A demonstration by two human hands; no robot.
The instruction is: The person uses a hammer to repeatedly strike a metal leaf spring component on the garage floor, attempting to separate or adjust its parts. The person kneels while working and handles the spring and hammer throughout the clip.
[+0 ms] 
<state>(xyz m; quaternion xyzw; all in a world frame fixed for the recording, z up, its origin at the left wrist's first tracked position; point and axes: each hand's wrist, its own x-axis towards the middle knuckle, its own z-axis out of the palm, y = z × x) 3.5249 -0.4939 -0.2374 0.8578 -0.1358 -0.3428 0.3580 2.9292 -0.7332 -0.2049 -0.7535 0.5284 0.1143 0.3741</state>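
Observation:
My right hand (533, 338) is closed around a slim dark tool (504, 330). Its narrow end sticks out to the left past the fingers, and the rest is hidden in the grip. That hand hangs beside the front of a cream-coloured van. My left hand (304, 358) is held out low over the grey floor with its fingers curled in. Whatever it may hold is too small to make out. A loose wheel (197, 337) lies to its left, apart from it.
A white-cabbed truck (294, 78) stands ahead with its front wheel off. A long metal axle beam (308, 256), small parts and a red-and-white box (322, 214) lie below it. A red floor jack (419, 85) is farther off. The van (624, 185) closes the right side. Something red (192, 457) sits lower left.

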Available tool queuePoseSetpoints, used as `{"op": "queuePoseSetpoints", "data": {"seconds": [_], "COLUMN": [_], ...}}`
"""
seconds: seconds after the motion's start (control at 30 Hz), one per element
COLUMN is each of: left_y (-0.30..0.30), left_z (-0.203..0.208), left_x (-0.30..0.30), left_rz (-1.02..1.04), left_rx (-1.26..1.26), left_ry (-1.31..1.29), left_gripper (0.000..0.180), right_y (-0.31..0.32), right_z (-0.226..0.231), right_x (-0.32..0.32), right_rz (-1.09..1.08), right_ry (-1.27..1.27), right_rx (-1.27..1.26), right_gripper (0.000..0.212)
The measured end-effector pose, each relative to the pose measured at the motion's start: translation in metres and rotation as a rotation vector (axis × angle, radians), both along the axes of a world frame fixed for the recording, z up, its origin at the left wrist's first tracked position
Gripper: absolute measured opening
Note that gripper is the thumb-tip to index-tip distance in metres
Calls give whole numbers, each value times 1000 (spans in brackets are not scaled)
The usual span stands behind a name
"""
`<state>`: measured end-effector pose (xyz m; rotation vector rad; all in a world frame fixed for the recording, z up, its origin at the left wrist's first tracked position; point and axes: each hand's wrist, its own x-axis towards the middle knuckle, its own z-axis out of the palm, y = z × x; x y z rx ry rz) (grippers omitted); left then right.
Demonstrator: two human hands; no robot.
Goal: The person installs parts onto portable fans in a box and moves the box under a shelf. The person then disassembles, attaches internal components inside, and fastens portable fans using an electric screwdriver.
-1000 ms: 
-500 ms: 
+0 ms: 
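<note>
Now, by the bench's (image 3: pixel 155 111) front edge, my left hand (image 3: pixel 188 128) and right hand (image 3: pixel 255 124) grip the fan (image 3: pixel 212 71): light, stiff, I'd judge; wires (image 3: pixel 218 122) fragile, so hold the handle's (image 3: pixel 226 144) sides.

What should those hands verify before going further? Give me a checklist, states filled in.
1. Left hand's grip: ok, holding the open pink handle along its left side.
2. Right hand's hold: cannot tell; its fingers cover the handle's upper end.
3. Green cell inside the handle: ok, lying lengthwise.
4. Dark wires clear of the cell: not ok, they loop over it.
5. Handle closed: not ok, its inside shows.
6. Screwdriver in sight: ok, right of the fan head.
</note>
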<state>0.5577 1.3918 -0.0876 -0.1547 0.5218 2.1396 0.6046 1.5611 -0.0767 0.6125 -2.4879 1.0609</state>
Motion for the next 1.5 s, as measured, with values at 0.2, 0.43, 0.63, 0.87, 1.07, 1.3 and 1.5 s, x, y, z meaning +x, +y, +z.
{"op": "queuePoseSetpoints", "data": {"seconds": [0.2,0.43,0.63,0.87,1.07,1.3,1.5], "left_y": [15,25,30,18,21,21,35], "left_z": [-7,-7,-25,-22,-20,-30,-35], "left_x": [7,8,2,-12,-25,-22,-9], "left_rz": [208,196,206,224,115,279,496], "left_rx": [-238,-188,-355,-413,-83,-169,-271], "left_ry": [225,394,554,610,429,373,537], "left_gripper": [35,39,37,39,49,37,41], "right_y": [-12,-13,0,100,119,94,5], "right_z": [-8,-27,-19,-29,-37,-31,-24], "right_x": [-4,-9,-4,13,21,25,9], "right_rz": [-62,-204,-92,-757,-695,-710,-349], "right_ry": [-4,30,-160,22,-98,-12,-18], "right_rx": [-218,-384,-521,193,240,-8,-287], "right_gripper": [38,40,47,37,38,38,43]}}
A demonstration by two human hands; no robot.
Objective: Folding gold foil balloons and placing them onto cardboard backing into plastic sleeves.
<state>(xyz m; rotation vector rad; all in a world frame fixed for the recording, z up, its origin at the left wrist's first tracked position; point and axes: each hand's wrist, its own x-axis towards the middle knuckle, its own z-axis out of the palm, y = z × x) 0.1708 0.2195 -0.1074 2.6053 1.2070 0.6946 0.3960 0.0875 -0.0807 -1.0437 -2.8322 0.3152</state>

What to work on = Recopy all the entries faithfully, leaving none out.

Answer for the task =
A demonstration by two human hands; no robot.
The instruction is: The person uses a hammer to repeatedly strike a metal leaf spring component on the garage floor, attempting to separate or adjust its parts. The person kneels while working and handles the spring and hammer throughout the clip.
[+0 ms] 
<state>(xyz m; quaternion xyzw; all in a world frame fixed for the recording, z up, its origin at the left wrist's first tracked position; point and axes: each hand's wrist, its own x-axis towards the middle knuckle, its own z-axis out of the palm, y = z × x) 3.5249 -0.4939 -0.2374 0.8578 -0.1358 -0.3428 0.3580 2.9292 -0.7332 -0.2049 -0.7535 0.5284 0.1143 0.3741</state>
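Observation:
My right hand (533, 338) is closed around a slim dark tool (504, 330). Its narrow end sticks out to the left past the fingers, and the rest is hidden in the grip. That hand hangs beside the front of a cream-coloured van. My left hand (304, 358) is held out low over the grey floor with its fingers curled in. Whatever it may hold is too small to make out. A loose wheel (197, 337) lies to its left, apart from it.
A white-cabbed truck (294, 78) stands ahead with its front wheel off. A long metal axle beam (308, 256), small parts and a red-and-white box (322, 214) lie below it. A red floor jack (419, 85) is farther off. The van (624, 185) closes the right side. Something red (192, 457) sits lower left.
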
Available tool queuePoseSetpoints, used as `{"op": "queuePoseSetpoints", "data": {"seconds": [_], "COLUMN": [_], ...}}`
"""
seconds: seconds after the motion's start (control at 30 Hz), one per element
COLUMN is each of: left_y (-0.30..0.30), left_z (-0.203..0.208), left_x (-0.30..0.30), left_rz (-1.02..1.04), left_rx (-1.26..1.26), left_ry (-1.31..1.29), left_gripper (0.000..0.180), right_y (-0.31..0.32), right_z (-0.226..0.231), right_x (-0.32..0.32), right_rz (-1.09..1.08), right_ry (-1.27..1.27), right_rx (-1.27..1.26), right_gripper (0.000..0.212)
The measured end-effector pose, each relative to the pose measured at the motion's start: translation in metres and rotation as a rotation vector (axis × angle, radians), both along the axes of a world frame fixed for the recording, z up, its origin at the left wrist's first tracked position
Gripper: absolute measured opening
Note that gripper is the thumb-tip to index-tip distance in metres
Calls give whole numbers, each value times 1000 (spans in brackets are not scaled)
The usual span stands behind a name
"""
`<state>`: measured end-effector pose (xyz m; rotation vector rad; all in a world frame fixed for the recording, z up, its origin at the left wrist's first tracked position; point and axes: each hand's wrist, its own x-axis towards the middle knuckle, its own z-axis out of the palm, y = z × x; x y z rx ry rz) (grippers omitted); left then right.
Demonstrator: two human hands; no robot.
Goal: The person installs parts onto portable fans in a box and moves the box under a shelf. The person then disassembles, attaches internal components inside, and fastens portable fans using an electric screwdriver.
-1000 ms: 
-500 ms: 
+0 ms: 
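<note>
Now, by the bench's (image 3: pixel 155 111) front edge, my left hand (image 3: pixel 188 128) and right hand (image 3: pixel 255 124) grip the fan (image 3: pixel 212 71): light, stiff, I'd judge; wires (image 3: pixel 218 122) fragile, so hold the handle's (image 3: pixel 226 144) sides.

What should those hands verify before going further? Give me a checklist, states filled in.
1. Left hand's grip: ok, holding the open pink handle along its left side.
2. Right hand's hold: cannot tell; its fingers cover the handle's upper end.
3. Green cell inside the handle: ok, lying lengthwise.
4. Dark wires clear of the cell: not ok, they loop over it.
5. Handle closed: not ok, its inside shows.
6. Screwdriver in sight: ok, right of the fan head.
</note>
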<state>0.5577 1.3918 -0.0876 -0.1547 0.5218 2.1396 0.6046 1.5611 -0.0767 0.6125 -2.4879 1.0609</state>
Motion for the next 1.5 s, as measured, with values at 0.2, 0.43, 0.63, 0.87, 1.07, 1.3 and 1.5 s, x, y, z meaning +x, +y, +z.
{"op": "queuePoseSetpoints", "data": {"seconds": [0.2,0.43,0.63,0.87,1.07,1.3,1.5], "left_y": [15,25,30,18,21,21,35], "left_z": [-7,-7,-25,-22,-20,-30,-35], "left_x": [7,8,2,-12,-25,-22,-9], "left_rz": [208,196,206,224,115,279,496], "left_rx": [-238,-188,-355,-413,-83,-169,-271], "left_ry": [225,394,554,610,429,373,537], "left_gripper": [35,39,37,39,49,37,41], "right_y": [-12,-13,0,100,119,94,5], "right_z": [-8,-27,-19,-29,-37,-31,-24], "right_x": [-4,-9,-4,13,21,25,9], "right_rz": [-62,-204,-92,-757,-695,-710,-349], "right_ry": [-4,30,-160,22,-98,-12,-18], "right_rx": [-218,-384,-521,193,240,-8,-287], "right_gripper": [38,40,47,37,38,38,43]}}
A demonstration by two human hands; no robot.
Objective: Folding gold foil balloons and placing them onto cardboard backing into plastic sleeves.
<state>(xyz m; rotation vector rad; all in a world frame fixed for the recording, z up, its origin at the left wrist's first tracked position; point and axes: each hand's wrist, its own x-axis towards the middle knuckle, its own z-axis out of the palm, y = z × x) 0.1708 0.2195 -0.1074 2.6053 1.2070 0.6946 0.3960 0.0875 -0.0807 -1.0437 -2.8322 0.3152</state>

No more is needed to finish this exercise.